## Brief
Tell how many lines below include the word "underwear". Only the number should appear.

○ ○ ○ ○ ○ ○ ○

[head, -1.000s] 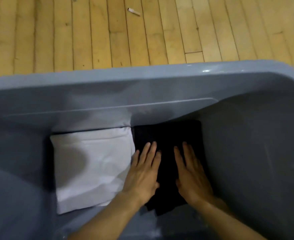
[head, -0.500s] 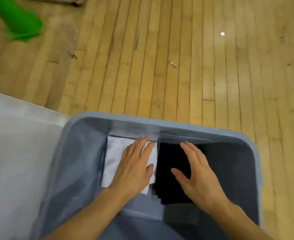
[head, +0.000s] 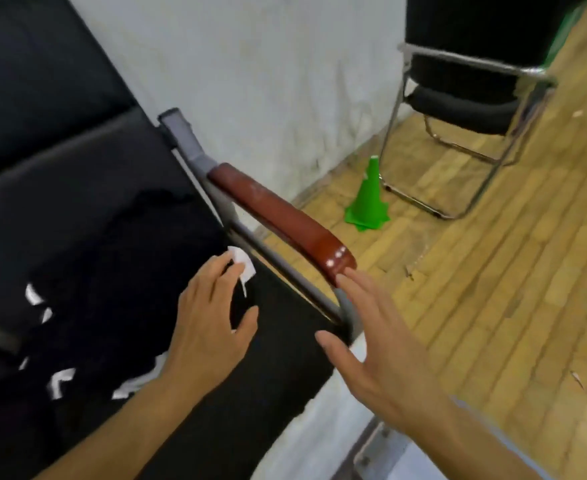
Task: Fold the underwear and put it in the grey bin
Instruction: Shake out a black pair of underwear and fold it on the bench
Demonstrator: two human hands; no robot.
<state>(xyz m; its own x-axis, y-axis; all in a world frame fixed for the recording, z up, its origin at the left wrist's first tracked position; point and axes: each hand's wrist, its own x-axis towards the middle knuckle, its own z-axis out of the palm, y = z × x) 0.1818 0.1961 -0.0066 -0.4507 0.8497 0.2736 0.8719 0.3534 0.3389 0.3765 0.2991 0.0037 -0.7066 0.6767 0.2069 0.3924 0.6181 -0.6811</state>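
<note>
A heap of dark garments (head: 112, 292) with small white patches lies on the black seat of a chair (head: 60, 161) at the left. A small white label (head: 243, 263) sticks out at the heap's right edge. My left hand (head: 209, 327) reaches over the heap with fingers spread, its fingertips at that label; whether they pinch it is unclear. Further right, my right hand (head: 382, 358) hovers flat with straight fingers, just below the end of the chair's brown armrest (head: 285, 216), holding nothing. A bluish-grey strip at the bottom right (head: 486, 431) may be the bin's rim.
The chair's grey metal frame (head: 278, 268) runs under the armrest. A green cone (head: 368, 202) stands on the wooden floor (head: 493, 271) by the white wall (head: 268, 81). A second black chair with a chrome frame (head: 468, 105) stands at the back right.
My view has swung from the grey bin to the chair. Both hands have left the folded pieces in the bin; the left now reaches over the heap on the seat.
</note>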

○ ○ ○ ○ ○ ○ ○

## Result of this task
2